> **Work request**
Reproduce precisely the lines between the start of the data below and the line with "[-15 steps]", both included.

===== Supplied information =====

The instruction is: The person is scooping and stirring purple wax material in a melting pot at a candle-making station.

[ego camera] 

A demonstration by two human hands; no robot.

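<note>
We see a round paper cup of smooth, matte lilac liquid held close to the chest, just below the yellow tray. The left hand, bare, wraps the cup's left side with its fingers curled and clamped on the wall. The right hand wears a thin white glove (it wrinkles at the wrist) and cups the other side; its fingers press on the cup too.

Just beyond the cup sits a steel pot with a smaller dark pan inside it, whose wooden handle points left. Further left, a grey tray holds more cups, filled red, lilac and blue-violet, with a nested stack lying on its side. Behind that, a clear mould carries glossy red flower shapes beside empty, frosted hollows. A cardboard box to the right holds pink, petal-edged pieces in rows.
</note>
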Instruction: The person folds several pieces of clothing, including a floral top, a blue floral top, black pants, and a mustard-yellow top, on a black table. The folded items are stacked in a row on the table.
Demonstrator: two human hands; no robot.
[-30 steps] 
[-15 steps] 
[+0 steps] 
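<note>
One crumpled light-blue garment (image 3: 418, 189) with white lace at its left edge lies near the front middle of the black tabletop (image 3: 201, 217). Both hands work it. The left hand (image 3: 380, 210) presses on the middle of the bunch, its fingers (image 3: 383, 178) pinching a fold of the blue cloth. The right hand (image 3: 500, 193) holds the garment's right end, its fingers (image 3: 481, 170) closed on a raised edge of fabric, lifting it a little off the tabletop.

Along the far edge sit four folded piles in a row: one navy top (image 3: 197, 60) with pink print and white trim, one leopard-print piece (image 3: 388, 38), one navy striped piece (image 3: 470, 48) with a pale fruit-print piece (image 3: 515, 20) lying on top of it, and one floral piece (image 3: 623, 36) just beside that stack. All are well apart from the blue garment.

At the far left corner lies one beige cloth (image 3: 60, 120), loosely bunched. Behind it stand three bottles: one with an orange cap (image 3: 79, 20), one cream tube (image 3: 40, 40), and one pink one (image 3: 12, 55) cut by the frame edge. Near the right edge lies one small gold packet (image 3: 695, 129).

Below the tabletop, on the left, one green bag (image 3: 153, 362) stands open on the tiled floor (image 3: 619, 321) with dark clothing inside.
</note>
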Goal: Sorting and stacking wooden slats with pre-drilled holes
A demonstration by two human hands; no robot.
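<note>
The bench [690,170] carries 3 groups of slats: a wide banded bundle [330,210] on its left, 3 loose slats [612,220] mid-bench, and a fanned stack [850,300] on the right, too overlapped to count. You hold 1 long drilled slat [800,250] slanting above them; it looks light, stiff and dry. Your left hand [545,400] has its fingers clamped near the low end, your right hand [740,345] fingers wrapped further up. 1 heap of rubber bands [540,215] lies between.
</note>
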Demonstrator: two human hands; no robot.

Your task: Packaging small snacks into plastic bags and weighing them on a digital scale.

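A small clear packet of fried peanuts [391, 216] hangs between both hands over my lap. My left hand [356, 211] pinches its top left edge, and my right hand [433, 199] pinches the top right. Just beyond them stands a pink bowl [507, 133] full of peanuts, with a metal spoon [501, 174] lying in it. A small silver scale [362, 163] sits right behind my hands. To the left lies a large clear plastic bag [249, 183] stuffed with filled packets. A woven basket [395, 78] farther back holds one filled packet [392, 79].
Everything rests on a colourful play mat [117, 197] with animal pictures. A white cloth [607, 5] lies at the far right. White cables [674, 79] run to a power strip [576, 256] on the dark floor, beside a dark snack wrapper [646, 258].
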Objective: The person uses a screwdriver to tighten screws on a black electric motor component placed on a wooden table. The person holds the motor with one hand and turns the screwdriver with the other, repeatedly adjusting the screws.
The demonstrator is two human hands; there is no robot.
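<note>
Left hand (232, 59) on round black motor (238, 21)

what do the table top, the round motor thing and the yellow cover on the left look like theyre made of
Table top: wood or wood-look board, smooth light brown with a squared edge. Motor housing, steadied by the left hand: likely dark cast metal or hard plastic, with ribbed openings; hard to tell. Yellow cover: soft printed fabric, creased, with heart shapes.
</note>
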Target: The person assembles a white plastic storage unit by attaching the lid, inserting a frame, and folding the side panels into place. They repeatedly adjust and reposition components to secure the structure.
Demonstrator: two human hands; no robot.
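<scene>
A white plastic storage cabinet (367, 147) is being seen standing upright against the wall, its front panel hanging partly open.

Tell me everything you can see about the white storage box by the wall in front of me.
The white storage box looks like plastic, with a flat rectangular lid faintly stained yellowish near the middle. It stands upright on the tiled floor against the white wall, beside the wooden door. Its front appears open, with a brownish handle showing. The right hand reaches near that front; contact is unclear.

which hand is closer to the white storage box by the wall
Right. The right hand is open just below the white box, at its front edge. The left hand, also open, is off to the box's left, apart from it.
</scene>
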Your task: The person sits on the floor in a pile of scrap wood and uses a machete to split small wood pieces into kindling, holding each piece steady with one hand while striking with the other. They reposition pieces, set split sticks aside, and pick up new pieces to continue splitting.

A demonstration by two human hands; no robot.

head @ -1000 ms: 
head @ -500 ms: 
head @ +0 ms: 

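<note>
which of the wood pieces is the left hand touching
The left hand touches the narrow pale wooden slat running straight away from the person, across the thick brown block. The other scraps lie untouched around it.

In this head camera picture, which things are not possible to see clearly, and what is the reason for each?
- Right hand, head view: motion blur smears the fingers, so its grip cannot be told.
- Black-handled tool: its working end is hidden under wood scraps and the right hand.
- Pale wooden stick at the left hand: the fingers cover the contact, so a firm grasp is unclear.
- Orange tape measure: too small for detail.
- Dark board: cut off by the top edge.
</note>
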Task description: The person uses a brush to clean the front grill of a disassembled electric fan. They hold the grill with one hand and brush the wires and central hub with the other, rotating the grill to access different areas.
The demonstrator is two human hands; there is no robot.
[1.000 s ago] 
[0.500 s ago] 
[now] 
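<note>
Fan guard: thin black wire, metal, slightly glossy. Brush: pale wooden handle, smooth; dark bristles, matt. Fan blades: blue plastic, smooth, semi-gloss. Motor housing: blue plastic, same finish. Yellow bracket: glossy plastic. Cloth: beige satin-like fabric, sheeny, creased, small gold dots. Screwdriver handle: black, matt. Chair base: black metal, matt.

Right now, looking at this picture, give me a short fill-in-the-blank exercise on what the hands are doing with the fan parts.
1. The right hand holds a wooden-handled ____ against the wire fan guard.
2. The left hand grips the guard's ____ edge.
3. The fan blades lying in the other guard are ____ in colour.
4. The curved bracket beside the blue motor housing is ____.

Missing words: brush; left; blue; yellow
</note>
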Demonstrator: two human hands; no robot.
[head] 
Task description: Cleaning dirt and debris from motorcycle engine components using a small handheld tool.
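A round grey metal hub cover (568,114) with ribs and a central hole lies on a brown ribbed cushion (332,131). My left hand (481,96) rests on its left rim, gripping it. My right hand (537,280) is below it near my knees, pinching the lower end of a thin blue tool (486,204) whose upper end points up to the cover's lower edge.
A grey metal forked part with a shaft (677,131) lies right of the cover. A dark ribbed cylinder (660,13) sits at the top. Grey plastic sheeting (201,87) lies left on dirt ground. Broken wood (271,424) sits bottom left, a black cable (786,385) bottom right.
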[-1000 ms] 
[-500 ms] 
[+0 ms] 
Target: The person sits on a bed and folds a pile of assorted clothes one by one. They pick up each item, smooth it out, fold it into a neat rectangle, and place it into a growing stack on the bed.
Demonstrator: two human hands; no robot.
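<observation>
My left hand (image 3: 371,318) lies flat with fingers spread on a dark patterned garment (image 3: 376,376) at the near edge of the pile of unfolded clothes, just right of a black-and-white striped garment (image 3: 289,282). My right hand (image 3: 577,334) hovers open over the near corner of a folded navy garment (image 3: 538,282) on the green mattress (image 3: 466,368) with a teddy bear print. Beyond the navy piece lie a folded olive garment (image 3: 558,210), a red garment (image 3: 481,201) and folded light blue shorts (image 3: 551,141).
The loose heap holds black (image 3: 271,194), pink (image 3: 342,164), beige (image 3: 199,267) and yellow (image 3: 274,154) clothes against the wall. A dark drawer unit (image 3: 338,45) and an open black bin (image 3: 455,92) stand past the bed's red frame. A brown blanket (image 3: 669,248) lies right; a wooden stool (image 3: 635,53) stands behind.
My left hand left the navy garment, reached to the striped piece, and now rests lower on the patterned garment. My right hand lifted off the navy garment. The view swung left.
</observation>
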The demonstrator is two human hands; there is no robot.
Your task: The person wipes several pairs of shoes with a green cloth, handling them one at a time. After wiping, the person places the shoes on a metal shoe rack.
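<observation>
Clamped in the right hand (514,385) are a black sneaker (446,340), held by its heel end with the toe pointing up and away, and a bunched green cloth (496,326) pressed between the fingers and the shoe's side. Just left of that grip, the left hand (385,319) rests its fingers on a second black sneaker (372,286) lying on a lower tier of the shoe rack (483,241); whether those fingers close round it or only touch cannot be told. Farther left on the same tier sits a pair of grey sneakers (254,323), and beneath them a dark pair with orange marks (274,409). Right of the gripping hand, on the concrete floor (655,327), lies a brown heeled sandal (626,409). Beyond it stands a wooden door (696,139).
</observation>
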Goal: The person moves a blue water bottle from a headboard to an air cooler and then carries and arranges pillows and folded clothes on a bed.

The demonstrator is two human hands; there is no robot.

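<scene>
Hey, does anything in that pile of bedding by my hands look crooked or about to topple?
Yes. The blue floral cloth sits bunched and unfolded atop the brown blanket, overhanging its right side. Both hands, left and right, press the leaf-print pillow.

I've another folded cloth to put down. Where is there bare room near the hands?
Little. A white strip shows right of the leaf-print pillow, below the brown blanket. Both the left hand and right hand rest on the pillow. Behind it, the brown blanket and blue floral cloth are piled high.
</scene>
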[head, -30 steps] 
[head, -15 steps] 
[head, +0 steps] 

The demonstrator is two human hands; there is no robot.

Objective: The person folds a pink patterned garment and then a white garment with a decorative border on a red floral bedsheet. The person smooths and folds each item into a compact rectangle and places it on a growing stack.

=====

> **Response below**
The instruction is: The person is scooping and stirring purple wax material in a melting pot at a candle-making station.

[ego camera] 

A demonstration by two human hands; no robot.

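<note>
We see a round paper cup of smooth, matte lilac liquid held close to the chest, just below the yellow tray. The left hand, bare, wraps the cup's left side with its fingers curled and clamped on the wall. The right hand wears a thin white glove (it wrinkles at the wrist) and cups the other side; its fingers press on the cup too.

Just beyond the cup sits a steel pot with a smaller dark pan inside it, whose wooden handle points left. Further left, a grey tray holds more cups, filled red, lilac and blue-violet, with a nested stack lying on its side. Behind that, a clear mould carries glossy red flower shapes beside empty, frosted hollows. A cardboard box to the right holds pink, petal-edged pieces in rows.
</note>
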Instruction: The person folds several pieces of clothing, including a floral top, a blue floral top, black pants, and a mustard-yellow top, on a black table. The folded items are stacked in a row on the table.
Demonstrator: two human hands; no robot.
[-30 steps] 
[-15 steps] 

That finishes the output.